I simply don’t want to eat something called ‘methacryclic acid copolymer.’ Just doesn’t feel right.
Some manufacturers try to hide this chemical by calling it ‘aqueous coating’ or other fancy terms that sound less like a chemical.
OK, what about natural enteric coating?
Natural enteric coating is made from seaweed (algae) or tree bark (cellulose). So you might see the word ‘alginate’ on the label. Sometimes it is also called ‘natural food glaze.’
This technology is not as effective as the synthetic one. And it’s more expensive. But it’s worth it if you want a natural alternative.
Enteric coating is not perfect
Unfortunately, the technology does not always work. Many people still burp up after taking enteric coated pills. This is because, like paint on your walls:
• Enteric coating can chip off
• Enteric coating can crack
• Coating may be too thin to be effective.
In any of these cases, you may notice burps.
Is there any risk to Enteric Coated Fish Oil?

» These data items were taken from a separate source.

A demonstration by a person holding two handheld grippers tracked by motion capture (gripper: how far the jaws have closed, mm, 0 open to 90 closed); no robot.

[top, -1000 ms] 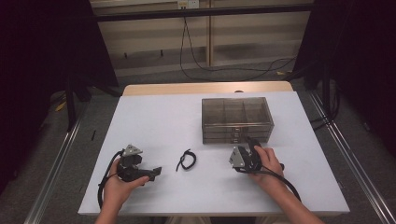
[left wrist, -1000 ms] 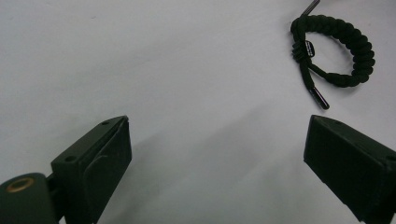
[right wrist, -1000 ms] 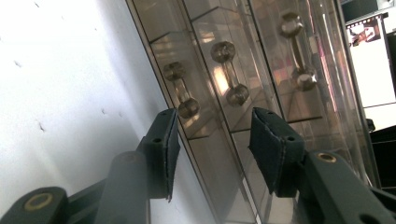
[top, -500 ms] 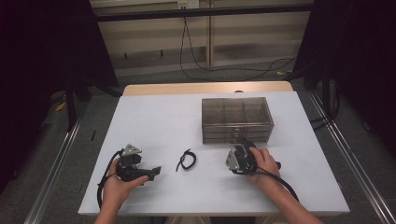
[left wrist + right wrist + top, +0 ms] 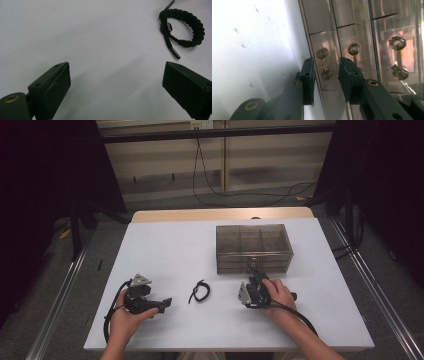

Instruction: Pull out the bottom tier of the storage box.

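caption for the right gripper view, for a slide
Right gripper, jaws partly open, lines up on a faceted drawer knob at the front of the clear drawer box.

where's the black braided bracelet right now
In the high view the black braided bracelet lies on the white table, between the left gripper and right gripper, left of the clear drawer box.

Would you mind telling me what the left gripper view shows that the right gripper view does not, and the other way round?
Left gripper view: a black braided bracelet lying loose ahead of the left claw, whose jaws stand wide apart. Right gripper view: the clear drawer box with faceted drawer knobs, and the right claw, jaws narrowly apart, close to its front. Both share the white table.
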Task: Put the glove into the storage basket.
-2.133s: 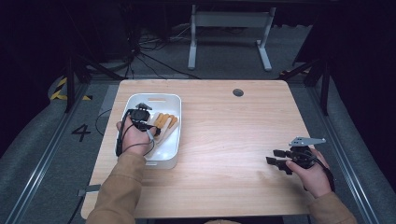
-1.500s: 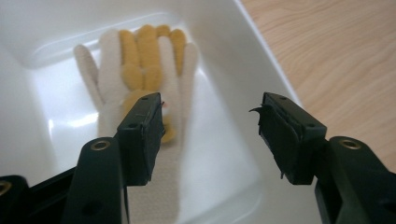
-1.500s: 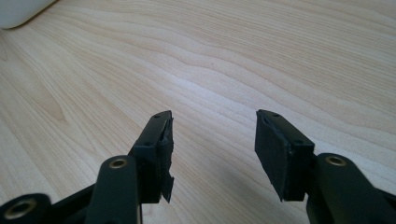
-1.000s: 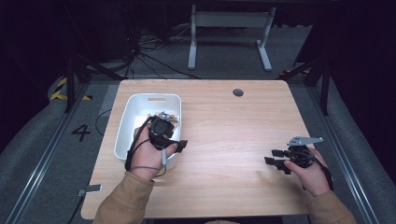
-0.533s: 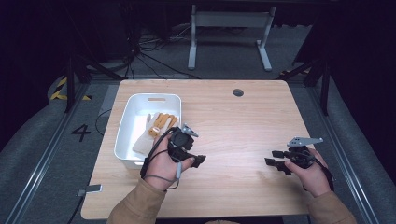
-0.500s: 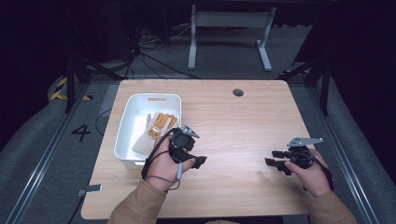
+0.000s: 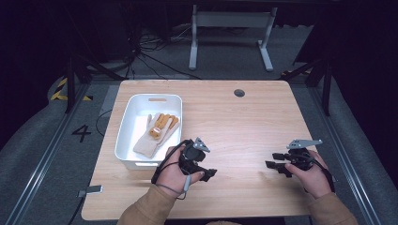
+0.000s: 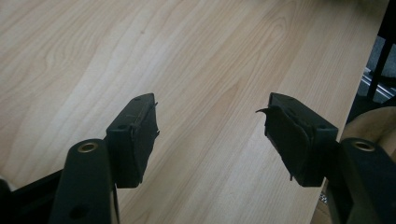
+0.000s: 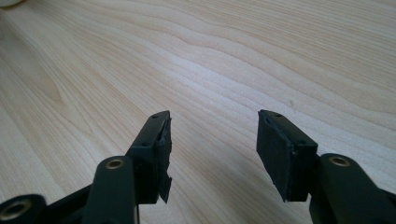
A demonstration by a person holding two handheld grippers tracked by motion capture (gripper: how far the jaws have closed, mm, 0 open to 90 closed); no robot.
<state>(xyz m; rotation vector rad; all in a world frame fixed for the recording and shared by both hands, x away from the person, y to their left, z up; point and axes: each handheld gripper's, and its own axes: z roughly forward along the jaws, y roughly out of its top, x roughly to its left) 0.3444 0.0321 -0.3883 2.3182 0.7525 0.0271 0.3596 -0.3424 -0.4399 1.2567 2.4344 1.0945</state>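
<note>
Near edge of the table (image 7: 234, 201): two sleeved forearms come in, one hand on each gripper.

Left gripper (image 7: 202, 169) sits over bare wood, near the near edge and left of the middle, just beside the near right corner of the bin (image 7: 124, 140). Its cable loops back over the hand. In the left gripper view (image 8: 210, 130) the jaws stand wide apart with nothing between them, only wood grain below. The pad on one jaw looks frayed at its tip.

Right gripper (image 7: 276, 161) is toward the right edge, well apart from the left one, jaws pointing toward the table's middle. A grey three-cornered plate rides on top. In the right gripper view (image 9: 212, 144) the jaws are released and hold nothing; bare wood lies under them.

Farther in, by the left edge: the white bin, long side running near to far. A glove (image 7: 155, 133) lies flat inside it, beige cuff nearer, orange fingers pointing to the far right corner.

Far edge: a round grommet (image 7: 239, 93) in the tabletop, right of the bin.
</note>
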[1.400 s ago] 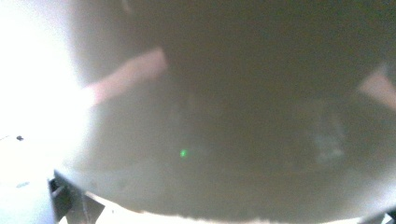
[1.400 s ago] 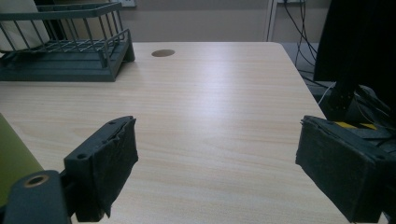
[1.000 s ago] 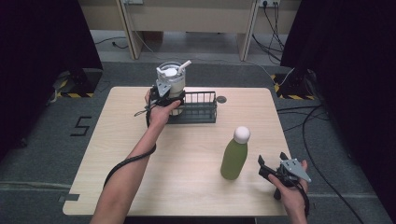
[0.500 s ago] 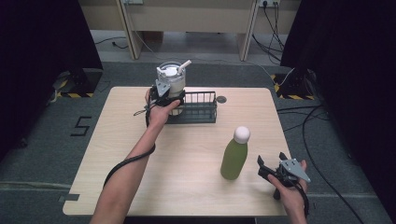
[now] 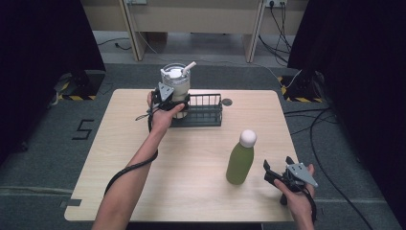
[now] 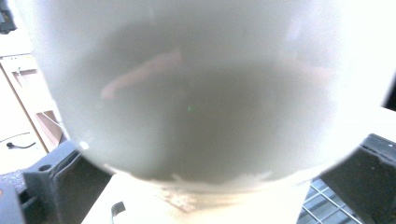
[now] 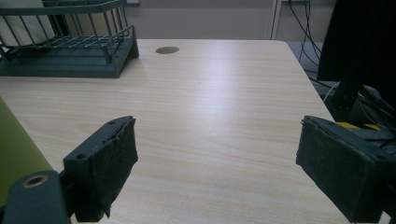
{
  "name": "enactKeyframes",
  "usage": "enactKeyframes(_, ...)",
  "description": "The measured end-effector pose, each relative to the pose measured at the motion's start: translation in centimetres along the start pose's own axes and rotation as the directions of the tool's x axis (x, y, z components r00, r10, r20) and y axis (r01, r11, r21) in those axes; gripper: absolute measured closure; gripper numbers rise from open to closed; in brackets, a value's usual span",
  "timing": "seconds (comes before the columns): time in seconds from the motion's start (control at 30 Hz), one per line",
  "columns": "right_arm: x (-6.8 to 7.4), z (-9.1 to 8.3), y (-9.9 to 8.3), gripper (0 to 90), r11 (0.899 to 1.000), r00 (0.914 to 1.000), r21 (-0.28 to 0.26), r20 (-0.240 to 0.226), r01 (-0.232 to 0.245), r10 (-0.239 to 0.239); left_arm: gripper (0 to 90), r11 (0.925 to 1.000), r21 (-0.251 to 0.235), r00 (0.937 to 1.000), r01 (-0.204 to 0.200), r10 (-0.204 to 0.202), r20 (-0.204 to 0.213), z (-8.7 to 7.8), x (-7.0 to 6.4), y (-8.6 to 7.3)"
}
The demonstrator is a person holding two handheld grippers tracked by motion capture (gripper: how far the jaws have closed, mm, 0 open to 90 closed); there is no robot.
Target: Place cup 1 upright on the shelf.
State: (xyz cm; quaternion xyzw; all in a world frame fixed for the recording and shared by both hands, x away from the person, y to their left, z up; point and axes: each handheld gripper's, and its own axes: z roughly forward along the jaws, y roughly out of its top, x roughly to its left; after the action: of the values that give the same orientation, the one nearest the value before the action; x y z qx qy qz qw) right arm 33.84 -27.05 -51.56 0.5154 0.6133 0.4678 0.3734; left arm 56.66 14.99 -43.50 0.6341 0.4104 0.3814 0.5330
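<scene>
A white tumbler [image 5: 175, 86] with a lid and straw stands at the left end of a black wire rack [image 5: 203, 112]. My left gripper [image 5: 170, 99] is shut on the tumbler's lower body; in the left gripper view the pale tumbler [image 6: 196, 93] spans the space between the two jaws. A green bottle [image 5: 240, 160] with a white cap stands upright at the front right of the table. My right gripper [image 5: 277, 164] is just right of the bottle, open and holding nothing [image 7: 215, 144]. The bottle's green side [image 7: 16, 149] shows at the left edge of the right gripper view.
The wooden table [image 5: 119, 158] has a round cable hole [image 5: 227, 101] behind the rack's right end. The rack [image 7: 70, 51] and the hole [image 7: 167, 50] lie far ahead of the right gripper. Cables and dark curtains surround the table on the floor.
</scene>
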Motion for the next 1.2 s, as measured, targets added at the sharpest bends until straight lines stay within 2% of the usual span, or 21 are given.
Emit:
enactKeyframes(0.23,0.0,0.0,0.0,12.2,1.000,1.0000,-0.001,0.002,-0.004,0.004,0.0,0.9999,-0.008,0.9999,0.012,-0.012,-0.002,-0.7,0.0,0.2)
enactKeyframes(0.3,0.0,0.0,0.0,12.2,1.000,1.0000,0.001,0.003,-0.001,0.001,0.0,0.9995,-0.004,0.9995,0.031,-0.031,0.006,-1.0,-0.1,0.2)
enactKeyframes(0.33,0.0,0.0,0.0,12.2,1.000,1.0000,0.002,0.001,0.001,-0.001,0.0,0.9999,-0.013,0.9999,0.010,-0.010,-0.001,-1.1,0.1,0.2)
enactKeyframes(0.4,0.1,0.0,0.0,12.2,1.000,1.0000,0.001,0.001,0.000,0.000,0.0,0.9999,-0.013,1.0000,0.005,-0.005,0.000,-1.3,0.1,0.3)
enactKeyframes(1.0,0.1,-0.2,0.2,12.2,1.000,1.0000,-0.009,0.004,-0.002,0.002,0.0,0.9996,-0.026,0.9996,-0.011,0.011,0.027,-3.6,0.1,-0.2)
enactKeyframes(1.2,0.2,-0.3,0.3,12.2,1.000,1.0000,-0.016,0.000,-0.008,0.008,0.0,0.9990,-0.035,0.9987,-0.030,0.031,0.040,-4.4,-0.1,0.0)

The greatest risk of enteric coating is that it can mask the rank odor of rancid, old, low-quality fish oil.
This is why I hear the following complaints:
“Enteric coating is a gimmick to hide low quality oil.”
“Enteric coating is a way to inflate the price.”
The complaints are always from marketers selling non-enteric coated fish oil. Enteric coating is NOT a gimmick. But the complainers have a point! Some companies use enteric coating as an odor-masking agent for lousy oil. And they may charge you more for it.
Bottom-line: Enteric Coated Fish Oil
Enteric coated fish oil appears better absorbed than regular fish oil. And it will reduce fishy burps. It’s a win-win. Especially if you start with high quality, pharmaceutical grade fish oil.